ASRM 2011 Update
ASRM 2011 Updates In addition to the magical wonders of Disney, Orlando welcomed reproductive endocrinologists from around the world this October to attend the annual meeting of The American Society for Reproductive Medicine (ASRM). Several members of Pacific Fertility Center were among the participants.
Preimplantation Genetic Screening (PGS)
PGS was again a hot topic of discussion. Multiple presentations showcased the recent technological advances in this field. The ability to perform comprehensive chromosome analysis using microarray technology instead of the first generation method of FISH (fluorescent in situ hydridization), which could only test a selected number of chromosomes at a time, has increased the accuracy and the detection rate of embryonic aneuploidy (abnormal number of chromosomes). Laboratory advances such as biopsy of the trophectoderm (the outer cell layer of a day 5 embryo) and vitrification (a method of rapid cooling of embryos that minimizes ice crystal formation) have further improved success. As the result of the above-mentioned technical breakthroughs, we have seen a measurable increase in the pregnancy rate and a decrease in the miscarriage rate from IVF using PGS. Additionally, two respected groups independently presented data supporting the use of PGS as a successful embryo selection tool to promote elective single embryo transfer (the process of transferring one embryo at a time into the uterus to reduce the risks of multiple gestation). The pregnancy rates from a single PGS-selected euploid embryo were 58% and 60.7% compared to 42% and 40.7%, respectively, from a morphologically comparable but non-PGS-selected embryo. Moreover, the miscarriage rates decreased to 6% and 6.3% from 12% and 12.5%, respectively. The risk of multiple gestation was essentially eliminated (1-2% monozygotic twining).

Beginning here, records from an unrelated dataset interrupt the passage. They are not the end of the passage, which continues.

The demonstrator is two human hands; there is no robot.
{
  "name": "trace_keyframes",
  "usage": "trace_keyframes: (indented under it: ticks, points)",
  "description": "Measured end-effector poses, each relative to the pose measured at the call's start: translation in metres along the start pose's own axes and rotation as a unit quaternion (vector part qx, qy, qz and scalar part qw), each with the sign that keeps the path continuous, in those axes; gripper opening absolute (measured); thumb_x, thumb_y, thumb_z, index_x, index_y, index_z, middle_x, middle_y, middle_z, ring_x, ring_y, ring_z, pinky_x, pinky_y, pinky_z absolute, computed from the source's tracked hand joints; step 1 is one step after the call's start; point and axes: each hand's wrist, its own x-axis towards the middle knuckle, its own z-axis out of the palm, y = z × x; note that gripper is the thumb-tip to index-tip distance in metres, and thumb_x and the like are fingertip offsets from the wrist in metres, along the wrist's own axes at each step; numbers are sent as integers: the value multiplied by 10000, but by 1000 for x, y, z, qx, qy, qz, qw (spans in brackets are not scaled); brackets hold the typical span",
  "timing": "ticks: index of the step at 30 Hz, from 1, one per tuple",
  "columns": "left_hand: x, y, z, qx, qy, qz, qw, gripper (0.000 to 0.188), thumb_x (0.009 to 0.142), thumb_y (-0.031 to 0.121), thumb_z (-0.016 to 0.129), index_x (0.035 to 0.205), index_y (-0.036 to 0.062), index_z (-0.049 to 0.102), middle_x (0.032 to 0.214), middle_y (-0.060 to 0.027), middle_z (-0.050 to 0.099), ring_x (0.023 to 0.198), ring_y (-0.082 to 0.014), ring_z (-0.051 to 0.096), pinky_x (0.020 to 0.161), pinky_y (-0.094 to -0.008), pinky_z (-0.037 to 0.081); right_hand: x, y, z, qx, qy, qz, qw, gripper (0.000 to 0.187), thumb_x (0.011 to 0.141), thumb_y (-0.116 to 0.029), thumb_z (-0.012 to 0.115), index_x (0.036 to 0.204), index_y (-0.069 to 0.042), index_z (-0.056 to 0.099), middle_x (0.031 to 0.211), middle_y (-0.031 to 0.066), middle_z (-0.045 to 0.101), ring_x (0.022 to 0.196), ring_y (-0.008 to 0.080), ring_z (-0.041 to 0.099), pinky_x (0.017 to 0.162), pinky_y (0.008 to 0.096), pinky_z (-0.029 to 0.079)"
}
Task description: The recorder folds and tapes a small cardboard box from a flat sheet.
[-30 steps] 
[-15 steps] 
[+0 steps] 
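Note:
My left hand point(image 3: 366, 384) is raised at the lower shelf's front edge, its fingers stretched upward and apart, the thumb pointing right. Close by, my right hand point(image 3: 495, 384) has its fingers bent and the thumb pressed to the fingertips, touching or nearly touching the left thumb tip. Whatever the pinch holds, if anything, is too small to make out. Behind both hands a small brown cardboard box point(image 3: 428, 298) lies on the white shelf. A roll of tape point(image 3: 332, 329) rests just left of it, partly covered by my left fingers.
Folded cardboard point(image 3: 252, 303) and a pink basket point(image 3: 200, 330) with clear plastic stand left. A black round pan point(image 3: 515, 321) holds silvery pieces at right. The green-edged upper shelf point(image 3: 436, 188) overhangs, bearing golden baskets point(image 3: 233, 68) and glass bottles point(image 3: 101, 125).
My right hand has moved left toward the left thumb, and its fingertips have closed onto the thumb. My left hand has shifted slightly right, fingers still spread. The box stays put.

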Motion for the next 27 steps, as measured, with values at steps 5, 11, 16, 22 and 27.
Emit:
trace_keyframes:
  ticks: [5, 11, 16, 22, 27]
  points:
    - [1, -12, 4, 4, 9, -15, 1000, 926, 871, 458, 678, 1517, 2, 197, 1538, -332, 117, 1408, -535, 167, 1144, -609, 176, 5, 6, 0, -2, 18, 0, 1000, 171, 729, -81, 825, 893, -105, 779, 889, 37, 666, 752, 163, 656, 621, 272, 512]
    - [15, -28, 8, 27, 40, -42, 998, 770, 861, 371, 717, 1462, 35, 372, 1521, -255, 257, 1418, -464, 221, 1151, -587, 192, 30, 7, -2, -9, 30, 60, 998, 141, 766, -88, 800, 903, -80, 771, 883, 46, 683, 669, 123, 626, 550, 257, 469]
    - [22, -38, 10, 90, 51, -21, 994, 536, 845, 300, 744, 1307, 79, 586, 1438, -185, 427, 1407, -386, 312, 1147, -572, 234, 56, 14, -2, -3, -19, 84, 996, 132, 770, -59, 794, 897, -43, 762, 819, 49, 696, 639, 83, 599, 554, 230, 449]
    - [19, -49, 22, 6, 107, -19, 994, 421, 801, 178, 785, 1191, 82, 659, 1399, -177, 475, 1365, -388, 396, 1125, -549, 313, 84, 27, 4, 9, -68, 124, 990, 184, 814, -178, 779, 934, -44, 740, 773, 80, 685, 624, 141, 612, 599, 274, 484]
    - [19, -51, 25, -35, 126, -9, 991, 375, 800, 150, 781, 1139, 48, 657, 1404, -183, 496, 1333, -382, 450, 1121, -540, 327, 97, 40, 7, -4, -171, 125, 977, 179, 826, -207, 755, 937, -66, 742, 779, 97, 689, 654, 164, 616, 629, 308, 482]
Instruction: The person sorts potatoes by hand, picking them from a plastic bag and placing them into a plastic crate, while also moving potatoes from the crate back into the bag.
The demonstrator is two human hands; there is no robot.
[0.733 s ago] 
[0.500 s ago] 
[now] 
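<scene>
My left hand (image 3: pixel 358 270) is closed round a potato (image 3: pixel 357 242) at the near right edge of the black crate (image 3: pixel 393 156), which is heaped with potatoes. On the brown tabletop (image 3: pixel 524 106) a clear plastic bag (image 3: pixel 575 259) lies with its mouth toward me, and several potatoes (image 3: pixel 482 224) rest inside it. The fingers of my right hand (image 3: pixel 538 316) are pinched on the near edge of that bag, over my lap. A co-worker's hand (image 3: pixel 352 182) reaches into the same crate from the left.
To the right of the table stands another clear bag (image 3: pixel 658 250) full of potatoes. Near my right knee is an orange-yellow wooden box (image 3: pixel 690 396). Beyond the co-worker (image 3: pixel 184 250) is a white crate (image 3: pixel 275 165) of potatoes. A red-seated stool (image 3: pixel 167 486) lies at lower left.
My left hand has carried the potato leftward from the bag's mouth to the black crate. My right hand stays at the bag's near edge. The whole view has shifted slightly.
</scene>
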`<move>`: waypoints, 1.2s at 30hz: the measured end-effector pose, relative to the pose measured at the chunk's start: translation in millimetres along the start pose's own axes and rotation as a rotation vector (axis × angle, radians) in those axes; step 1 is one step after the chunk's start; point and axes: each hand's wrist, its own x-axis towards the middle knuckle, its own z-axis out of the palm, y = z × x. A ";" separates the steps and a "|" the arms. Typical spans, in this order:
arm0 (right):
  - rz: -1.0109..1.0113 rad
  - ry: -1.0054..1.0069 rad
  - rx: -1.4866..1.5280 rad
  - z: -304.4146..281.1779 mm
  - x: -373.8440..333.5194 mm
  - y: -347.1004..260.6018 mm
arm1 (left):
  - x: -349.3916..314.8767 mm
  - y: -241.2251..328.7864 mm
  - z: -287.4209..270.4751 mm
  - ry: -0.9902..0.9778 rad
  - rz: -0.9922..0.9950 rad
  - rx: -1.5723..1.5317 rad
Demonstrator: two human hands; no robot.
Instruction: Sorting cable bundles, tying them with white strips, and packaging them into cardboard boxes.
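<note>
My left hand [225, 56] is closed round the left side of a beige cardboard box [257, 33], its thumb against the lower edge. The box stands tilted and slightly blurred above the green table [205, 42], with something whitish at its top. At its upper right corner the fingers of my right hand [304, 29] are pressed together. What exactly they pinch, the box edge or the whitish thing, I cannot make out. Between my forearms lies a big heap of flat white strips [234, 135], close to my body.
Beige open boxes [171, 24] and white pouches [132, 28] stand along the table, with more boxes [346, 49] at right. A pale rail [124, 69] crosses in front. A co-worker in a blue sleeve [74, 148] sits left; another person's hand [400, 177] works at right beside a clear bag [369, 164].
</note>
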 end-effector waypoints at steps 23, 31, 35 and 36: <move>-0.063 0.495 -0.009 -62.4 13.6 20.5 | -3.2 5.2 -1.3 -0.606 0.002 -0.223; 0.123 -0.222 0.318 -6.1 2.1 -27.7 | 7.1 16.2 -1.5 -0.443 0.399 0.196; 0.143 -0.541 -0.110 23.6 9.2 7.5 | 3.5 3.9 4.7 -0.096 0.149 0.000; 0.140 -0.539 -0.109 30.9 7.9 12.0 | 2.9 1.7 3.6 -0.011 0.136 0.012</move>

We were excited to note the parallels between the data presented and our own work at PFC. Several years ago, we made the commitment towards decreasing our multiple pregnancy rates by adopting a policy of encouraging elective single embryo transfer
Another interesting topic that deserves attention is fertility preservation using oocyte cryopreservation. Two centers with extensive experience in this area shared their outcome data from both methods of cryopreservation, slow freeze and vitrification. A center in Atlanta vitrified over 2000 oocytes from donors with an average age of 26 years. Of the 1772 oocytes rewarmed, 88% survived, 75% fertilized, and 51% resulted in viable cleavage stage (day 3) embryos. Live birth rate per cryopreserved oocyte was 11%. The other presentation by a group in New York reported their experience of rewarming 536 cryopreserved oocytes using both slow freeze and vitrification from non-donors with an average age of 32 years. The overall live birth rate per rewarmed oocyte was 5.5%. Study is ongoing to compare the efficacies of slow freeze and vitrification.
PFCs own data with vitrification of oocytes is comparable to, if not better than, the results presented at our national meeting by various groups across the US. A 5-10% live birth rate per oocyte in women under the age of 35 years translates to a respectable chance of having a baby in the future from one to two treatment cycles in the present (10-20 oocytes can be expected to be cryopreserved per cycle). As we further perfect our own techniques of vitrification, we will be increasingly more confident in our ability to offer young women with a viable option for future family planning in addition to embryo freezing and donor gametes. Future research is needed to achieve the same type of success rates in older women.
Participating at ASRM is always an educational experience. We enjoyed sharing our own clinical and research endeavors with our colleagues across the US and all over the world. Our position as the nations leader in many of the most cutting-edge technologies in our field is a validation of our commitment to excellence and to provide our patients with the highest quality care available.